Non è il caso di indicare qui i modi, i mezzi e i sistemi: nelle pagine precedenti ho appena accennato ad alcuni principi che mi sembrano fonda­mentali per un ripensamento del problema generale; ora basta ricordare le varie strutture di servizio e assistenza sociale già esistenti, imperfette fin che si vuole ma esistenti, nelle quali è il caso d'inserirsi, modificandole e potenziandole dove è necessario, ma sempre al di là di ogni proselitismo o forzato etichettamento cristiano.

Un accenno solo alla scelta operativa che oggi passa sotto il nome di «volontariato». Esso diventa sempre più testimonianza concreta di rap­porti fondati sulla comprensione e la cooperazione, anche per l'alto grado di credibilità che possiede, almeno all'inizio, nei confronti dell'ambiente che lo riceve (pur tenendo presente il pericolo di «cattura» da parte del potere dominante nel tentativo d'inserire questa forza potenziale all'inter­no della propria struttura: l'esempio dei famosi «corpi della pace» ameri­cani è significativo!).

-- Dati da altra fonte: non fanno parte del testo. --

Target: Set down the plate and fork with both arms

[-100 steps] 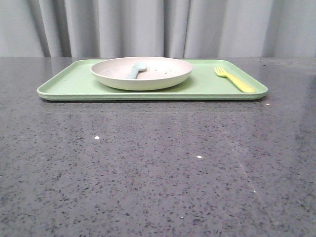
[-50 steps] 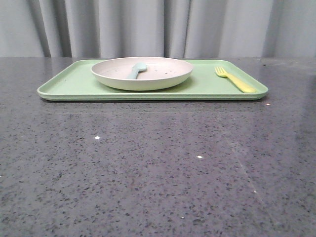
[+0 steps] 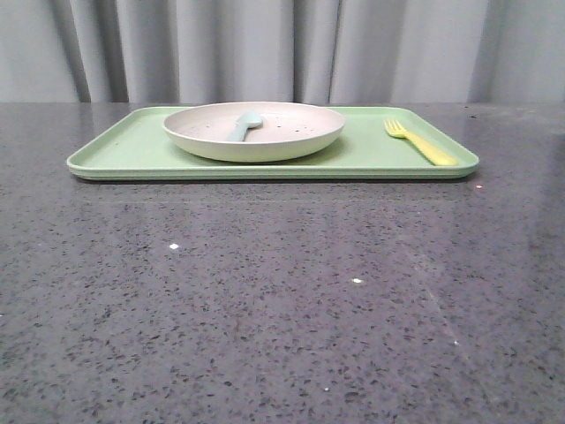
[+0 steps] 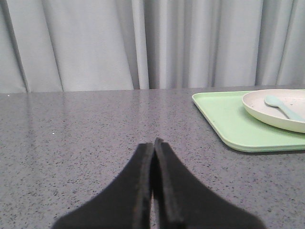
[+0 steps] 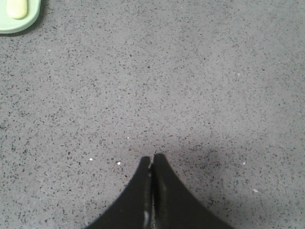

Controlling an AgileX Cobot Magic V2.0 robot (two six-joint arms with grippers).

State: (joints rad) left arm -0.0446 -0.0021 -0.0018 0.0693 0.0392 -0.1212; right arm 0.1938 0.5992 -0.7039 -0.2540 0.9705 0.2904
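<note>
The cream speckled plate (image 3: 254, 131) rests on the light-green tray (image 3: 132, 150) at the far side of the table, with a pale blue spoon (image 3: 244, 124) lying in it. On the tray's right end lies the yellow fork (image 3: 422, 142). In the left wrist view the plate (image 4: 271, 112) and the tray's corner (image 4: 224, 112) show far off to one side of my left gripper (image 4: 153, 141), which is shut and empty. My right gripper (image 5: 152, 157) is shut and empty over bare stone; the fork's handle end (image 5: 17, 8) shows far off on the tray corner. Neither gripper shows in the front view.
The table is dark grey speckled stone (image 3: 282, 291). A grey curtain (image 3: 282, 49) hangs behind the tray. The spoon (image 4: 284, 106) also shows in the plate in the left wrist view.
</note>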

Si tratta di una scelta che deve ancora perdere un certo carattere di improvvisazione, per essere sottoposta ad una continua verifica e messa in discussione degli obbiettivi da raggiungere e delle motivazioni di par­tenza. Per esempio, ci si sta accorgendo che il volontario non deve presen­tarsi primariamente come colui che dà a chi non ha o colui che insegna agli ignoranti, quanto piuttosto colui che vive assieme e cresce insieme alla comunità in cui ha deciso di operare, stimolandone dal di dentro le inizia­tive e le forze creatrici. Prima e importante constatazione è il valore comu­nitario del volontariato: il fare insieme è indiscriminante e qualificante di per sé contro l'individualismo di quanti credono ancora possibile condurre anacronistiche battaglie private che non portano a nessun risultato soprat­tutto perché non agiscono quasi mai a livello di coscienze, raramente anche a livello di strutture.

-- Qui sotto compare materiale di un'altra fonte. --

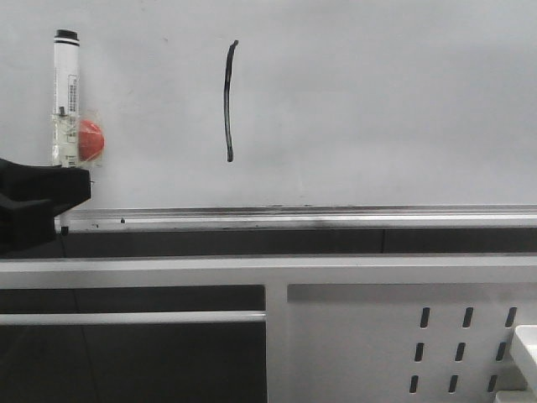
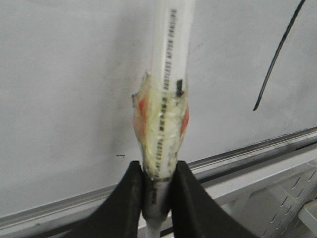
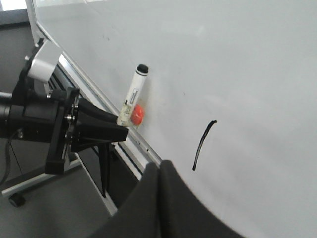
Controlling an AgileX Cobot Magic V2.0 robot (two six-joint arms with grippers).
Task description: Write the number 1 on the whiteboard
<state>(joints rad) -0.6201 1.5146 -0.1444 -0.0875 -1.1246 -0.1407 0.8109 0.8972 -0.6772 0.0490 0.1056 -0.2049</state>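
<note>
One number 1 (image 1: 229, 101) on the whiteboard (image 1: 377, 101), one marker (image 1: 65, 96) upright and clamped in the left gripper (image 1: 52, 195), right gripper (image 3: 159, 171) pinched closed on nothing.

A robotics lab or test room, judging by the large whiteboard (image 1: 377, 101) on a wheeled stand, the slotted white metal panel (image 1: 403, 336) of the rig, and bare grey flooring.
</note>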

Il metodo è sempre subordinato al «perché» dell'azione, mentre alla base di tutto il processo ci deve essere la comprensione giusta dei reali problemi. Ciò comporta un'analisi critica della realtà sociale, politica ed economica che evita il pericolo di cadere nel semplice umanitarismo o nei procedimenti caritativi (nel senso deteriore del termine). Di qui, all'altra conseguenza: professionalità del volontariato, nel senso di una preparazio­ne professionale che consenta prima l'analisi critica della situazione e poi la scelta e l'uso degli strumenti adatti alla situazione specifica. Volontarie­tà, messa a disposizione spontanea della propria persona intera per opera­re al fine dell'affermazione di valori misconosciuti o assenti, partecipazione alla vita del gruppo dove si vuole operare, e professionalità: questi mi sem­brano essere i tre elementi principalmente caratterizzanti il volontariato.

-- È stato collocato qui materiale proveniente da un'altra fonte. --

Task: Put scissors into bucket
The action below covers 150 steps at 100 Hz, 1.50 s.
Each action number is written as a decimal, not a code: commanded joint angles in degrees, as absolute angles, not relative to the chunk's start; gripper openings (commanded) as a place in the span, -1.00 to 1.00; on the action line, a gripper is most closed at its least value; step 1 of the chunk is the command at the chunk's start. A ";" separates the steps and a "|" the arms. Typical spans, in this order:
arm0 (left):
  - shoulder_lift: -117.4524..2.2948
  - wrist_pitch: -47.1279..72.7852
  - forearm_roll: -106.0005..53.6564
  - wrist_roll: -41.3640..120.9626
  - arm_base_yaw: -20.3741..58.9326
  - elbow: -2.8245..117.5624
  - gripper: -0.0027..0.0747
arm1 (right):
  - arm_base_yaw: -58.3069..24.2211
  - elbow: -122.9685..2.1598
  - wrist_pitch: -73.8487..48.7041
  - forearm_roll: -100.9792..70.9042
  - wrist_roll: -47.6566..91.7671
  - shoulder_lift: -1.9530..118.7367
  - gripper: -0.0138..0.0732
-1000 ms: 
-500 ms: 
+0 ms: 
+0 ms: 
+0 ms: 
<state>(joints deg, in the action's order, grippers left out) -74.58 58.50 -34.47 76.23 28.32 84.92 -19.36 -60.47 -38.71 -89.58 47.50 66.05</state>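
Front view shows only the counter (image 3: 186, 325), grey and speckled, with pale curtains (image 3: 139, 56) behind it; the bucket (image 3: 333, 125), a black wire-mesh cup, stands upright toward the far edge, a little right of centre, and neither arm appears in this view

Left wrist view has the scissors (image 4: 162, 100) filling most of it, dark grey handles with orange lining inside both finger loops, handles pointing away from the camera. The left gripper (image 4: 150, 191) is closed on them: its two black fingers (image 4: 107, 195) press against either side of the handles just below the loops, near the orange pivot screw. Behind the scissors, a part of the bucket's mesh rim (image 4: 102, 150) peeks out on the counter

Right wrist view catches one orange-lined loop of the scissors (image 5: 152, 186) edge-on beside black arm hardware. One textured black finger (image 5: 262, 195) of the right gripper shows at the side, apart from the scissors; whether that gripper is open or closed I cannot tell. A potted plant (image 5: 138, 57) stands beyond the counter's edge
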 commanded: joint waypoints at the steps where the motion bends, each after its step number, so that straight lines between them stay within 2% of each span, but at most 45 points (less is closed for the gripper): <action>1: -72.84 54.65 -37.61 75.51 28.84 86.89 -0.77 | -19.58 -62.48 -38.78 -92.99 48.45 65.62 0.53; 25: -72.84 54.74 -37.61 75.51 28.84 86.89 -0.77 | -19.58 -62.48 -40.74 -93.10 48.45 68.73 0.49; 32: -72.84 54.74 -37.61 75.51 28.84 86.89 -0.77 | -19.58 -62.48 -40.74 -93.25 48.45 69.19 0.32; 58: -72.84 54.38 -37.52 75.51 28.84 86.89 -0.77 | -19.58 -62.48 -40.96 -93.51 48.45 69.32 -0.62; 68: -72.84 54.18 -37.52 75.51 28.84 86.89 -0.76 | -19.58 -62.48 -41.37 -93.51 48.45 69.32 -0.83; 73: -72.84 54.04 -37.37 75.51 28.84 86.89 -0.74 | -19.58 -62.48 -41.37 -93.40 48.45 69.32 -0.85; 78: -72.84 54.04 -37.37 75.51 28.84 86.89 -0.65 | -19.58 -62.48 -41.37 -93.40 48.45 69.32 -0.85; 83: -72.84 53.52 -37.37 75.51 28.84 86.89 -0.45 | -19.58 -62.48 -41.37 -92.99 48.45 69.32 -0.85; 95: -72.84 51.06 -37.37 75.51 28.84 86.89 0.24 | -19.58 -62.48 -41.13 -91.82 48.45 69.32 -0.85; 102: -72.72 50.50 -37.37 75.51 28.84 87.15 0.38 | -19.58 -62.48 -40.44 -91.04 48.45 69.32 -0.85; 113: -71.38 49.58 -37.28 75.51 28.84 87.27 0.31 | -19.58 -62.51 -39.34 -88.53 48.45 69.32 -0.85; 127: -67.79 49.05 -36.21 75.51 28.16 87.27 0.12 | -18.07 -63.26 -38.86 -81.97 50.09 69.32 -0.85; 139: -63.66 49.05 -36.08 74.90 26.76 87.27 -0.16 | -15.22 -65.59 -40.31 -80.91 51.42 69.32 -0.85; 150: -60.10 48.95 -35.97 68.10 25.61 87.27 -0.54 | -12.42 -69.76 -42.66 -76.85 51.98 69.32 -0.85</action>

Una scelta, quella del volontariato, che mi sembra particolarmente si­gnificativa e funzionale alla prospettiva dell'impegno cristiano nella società con l'autentica carità che non può mai essere una serie di gesti simbolici e tranquillizzanti le coscienze, perché è fedeltà ad un evento che mette in questione gli squilibri raggiunti dalle forze sociali dominati al fine di rag­giungere chi in qualche modo è escluso ed inserirlo a pieno diritto nella co­munità umana.